A slew of media and government officials have weighed in on the subject. The most notable response is from Rep. Adam Kinzinger, a Republican on the House Intelligence Committee. In a nutshell, he is claiming that there is no evidence to support Epps’ claim. And that the alleged “proof” is the product of a phony smear campaign financed by the same folks who attacked the Oath Keeper.
According to his own testimony, Epps was caught on video several times promoting the aforementioned tidbits, but never actually performing them. This is why he was a prime target for a left-wing propaganda campaign that went all the way to the Senate floor.
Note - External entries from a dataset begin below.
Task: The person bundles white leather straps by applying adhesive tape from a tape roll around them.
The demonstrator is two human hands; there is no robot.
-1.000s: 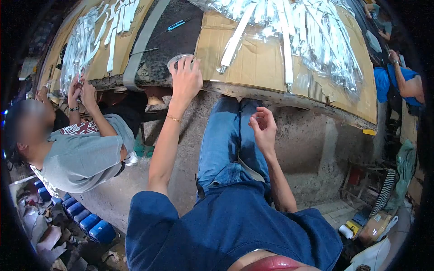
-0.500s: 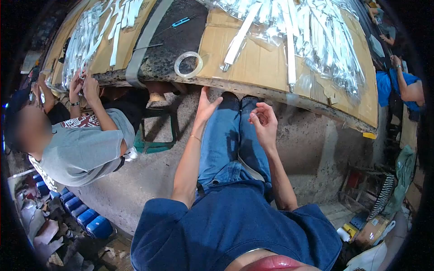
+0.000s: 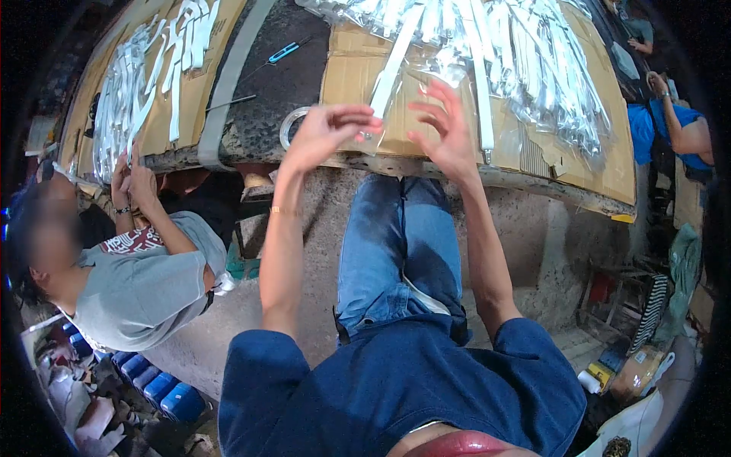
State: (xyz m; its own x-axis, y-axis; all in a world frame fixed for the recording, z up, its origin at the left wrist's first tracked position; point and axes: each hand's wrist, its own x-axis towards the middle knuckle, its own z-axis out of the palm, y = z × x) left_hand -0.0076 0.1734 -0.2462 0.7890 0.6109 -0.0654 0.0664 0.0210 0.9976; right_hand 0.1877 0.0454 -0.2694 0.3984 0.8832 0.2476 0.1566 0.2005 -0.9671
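Note:
Above the table's front edge, my left hand (image 3: 324, 135) is open with its fingers pointing right, holding nothing. It partly covers a roll of clear tape (image 3: 288, 128). My right hand (image 3: 444, 131) is raised over the cardboard (image 3: 346, 80), fingers apart and empty. Between and behind the hands, a white strip in a clear plastic bag (image 3: 397, 59) lies slanted on the cardboard. Another white strip (image 3: 483, 99) extends to the table edge beside my right hand. A pile of bagged white strips (image 3: 544, 80) lies to the right.
Blue snips (image 3: 283, 53) lie on the dark tabletop (image 3: 263, 91). At the left, a person in a grey shirt (image 3: 148, 286) handles strips (image 3: 126, 107). Another person in blue (image 3: 685, 129) is at the far right. Blue containers (image 3: 181, 401) stand on the floor at lower left.
Both my hands have risen from near my lap and the table edge to above the tabletop. My left hand has moved over toward the tape roll, and my right hand's fingers have spread.

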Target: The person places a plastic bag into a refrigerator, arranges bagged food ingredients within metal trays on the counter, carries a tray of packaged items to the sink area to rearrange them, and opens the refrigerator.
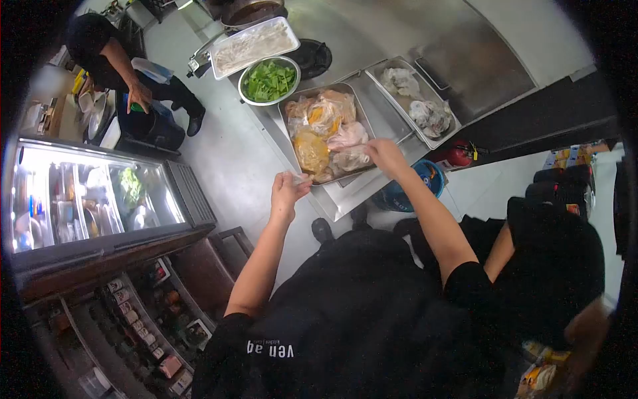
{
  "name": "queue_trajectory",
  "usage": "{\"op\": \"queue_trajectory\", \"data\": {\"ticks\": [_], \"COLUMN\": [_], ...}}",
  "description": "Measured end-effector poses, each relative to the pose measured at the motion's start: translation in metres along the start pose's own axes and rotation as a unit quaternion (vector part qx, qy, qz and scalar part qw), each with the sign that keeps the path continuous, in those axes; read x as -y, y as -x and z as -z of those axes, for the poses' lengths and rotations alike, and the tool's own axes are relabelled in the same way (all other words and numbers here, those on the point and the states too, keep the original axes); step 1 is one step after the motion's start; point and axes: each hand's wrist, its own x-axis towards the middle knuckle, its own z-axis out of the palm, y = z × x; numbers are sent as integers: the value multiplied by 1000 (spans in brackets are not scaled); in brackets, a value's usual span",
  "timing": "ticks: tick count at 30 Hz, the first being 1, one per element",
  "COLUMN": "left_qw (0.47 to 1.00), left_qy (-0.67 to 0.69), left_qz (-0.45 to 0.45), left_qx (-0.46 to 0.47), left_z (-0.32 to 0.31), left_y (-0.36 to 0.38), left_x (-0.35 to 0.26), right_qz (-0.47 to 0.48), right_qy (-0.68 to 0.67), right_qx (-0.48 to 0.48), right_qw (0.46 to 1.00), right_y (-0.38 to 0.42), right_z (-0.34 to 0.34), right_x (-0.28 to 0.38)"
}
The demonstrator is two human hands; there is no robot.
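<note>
Before the person: counter [419,23]; on its near end, first tray [361,111], holding several bags [311,151]. Left hand [288,194] just beside tray's near-left corner, right hand [387,158] at near-right side, on a bag. Beyond first tray, to the left: bowl [272,102], leafy vegetables [269,80] in it. Behind bowl: shallow tray [214,64]; farther back, pot [252,13]. Right of first tray: second tray [446,137], holding two more bags [430,118]. Off counter's right: fire extinguisher [458,154]; nearer, round container [428,178], partly behind right forearm. Far left: display case [189,199]; nearer, shelves [81,342]. Beyond case: co-worker [93,40], one hand [138,94] over bin [156,137]. Close on right: another person [558,266]
</note>
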Motion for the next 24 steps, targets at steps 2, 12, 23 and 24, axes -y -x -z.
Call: {"op": "queue_trajectory", "data": {"ticks": [2,12,23,24], "left_qw": [999,870,786,779], "left_qy": [-41,-443,-553,-559], "left_qz": [-7,-215,-254,-256], "left_qx": [4,-14,-114,-124], "left_z": [-3,-29,-47,-48], "left_y": [6,24,19,19], "left_x": [1,6,23,22], "right_qz": [20,-4,22,27], "right_qy": [5,-129,-107,-132], "right_qx": [-13,-4,-20,-9], "right_qw": [1000,992,994,991], "right_y": [-9,-44,-53,-49], "right_z": [1,2,7,9], "right_x": [-9,-35,-56,-57]}}
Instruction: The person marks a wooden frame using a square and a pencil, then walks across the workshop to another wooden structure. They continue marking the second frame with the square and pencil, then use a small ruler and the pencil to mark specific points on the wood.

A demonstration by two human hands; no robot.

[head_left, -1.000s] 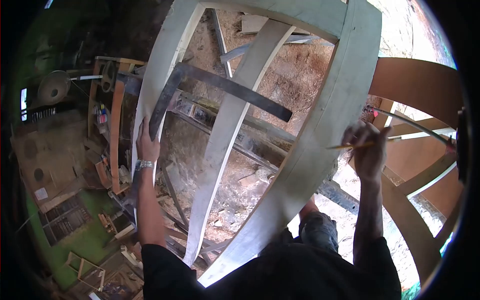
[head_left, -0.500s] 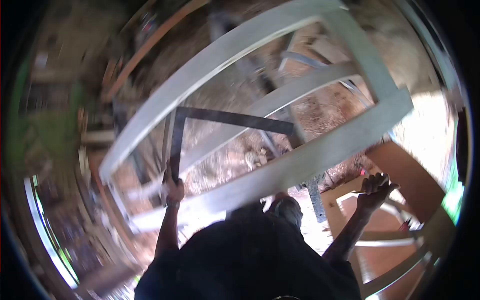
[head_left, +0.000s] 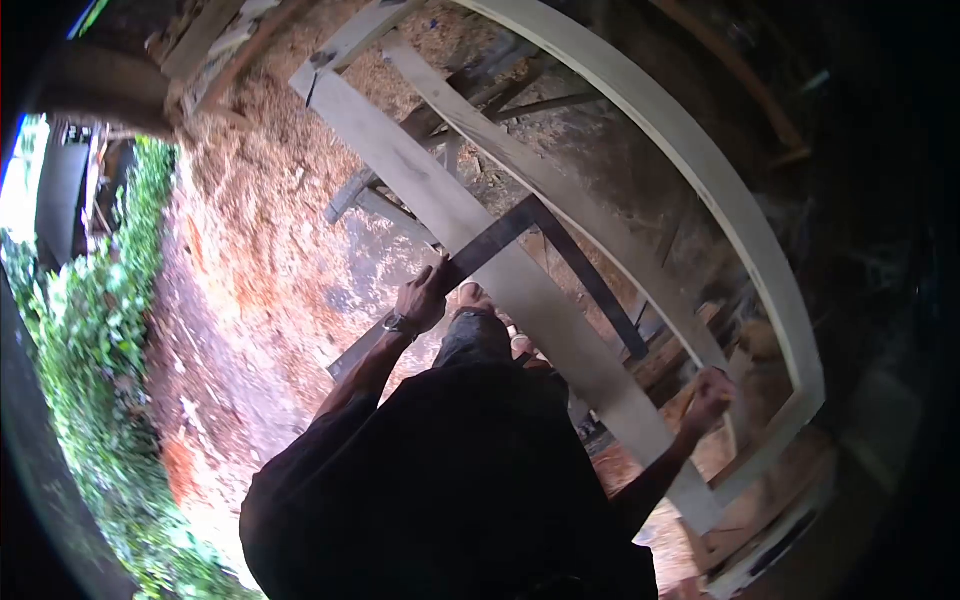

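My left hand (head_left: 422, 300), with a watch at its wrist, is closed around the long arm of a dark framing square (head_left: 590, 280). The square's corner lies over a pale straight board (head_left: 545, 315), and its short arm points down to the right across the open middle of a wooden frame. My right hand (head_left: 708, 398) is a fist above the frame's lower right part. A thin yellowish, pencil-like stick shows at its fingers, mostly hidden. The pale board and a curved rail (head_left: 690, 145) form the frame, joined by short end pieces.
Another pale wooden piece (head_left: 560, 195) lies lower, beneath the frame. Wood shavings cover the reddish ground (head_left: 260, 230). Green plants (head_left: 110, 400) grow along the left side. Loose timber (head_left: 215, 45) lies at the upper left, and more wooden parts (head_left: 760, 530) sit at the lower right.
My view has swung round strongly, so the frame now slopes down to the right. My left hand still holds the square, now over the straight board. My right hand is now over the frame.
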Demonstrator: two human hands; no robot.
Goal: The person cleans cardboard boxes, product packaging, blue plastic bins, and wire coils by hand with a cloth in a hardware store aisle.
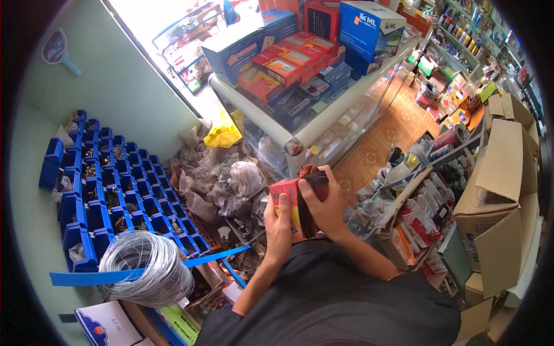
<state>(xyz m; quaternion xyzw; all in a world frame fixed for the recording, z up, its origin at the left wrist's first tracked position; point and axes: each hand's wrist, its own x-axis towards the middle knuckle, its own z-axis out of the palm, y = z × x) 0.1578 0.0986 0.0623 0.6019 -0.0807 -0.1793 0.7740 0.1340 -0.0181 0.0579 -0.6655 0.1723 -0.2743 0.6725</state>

He could have evaded law enforcement if he was working with the government
Throughout his tenure with the anti-government militia Oath Keepers, former Arizona resident Ray Epps has been the target of conspiracy theories, especially those involving an undercover FBI agent. The theories have been pushed hard by Fox News anchor Tucker Carlson and other right-wing politicians.
When a video surfaced of Epps speaking to a rioter at the barricades, he appeared to encourage his fellow Trump supporters to enter the Capitol building. He also tried to calm down the violence between police and protesters. However, he never entered the building, and did not engage in any violence.
After a special House committee questioned Epps, he claimed he did not participate in the riot. Instead, he was just trying to protect his family. His son, Jim, and other grandchildren had been being picked on at school.
As the investigation into the Capitol attack began, Epps’ name began to pop up in right-wing conspiracy theory circles. The right-wing theory centered around the notion that the FBI was behind the attack, and that Epps was part of the federal government’s infiltration of the mob.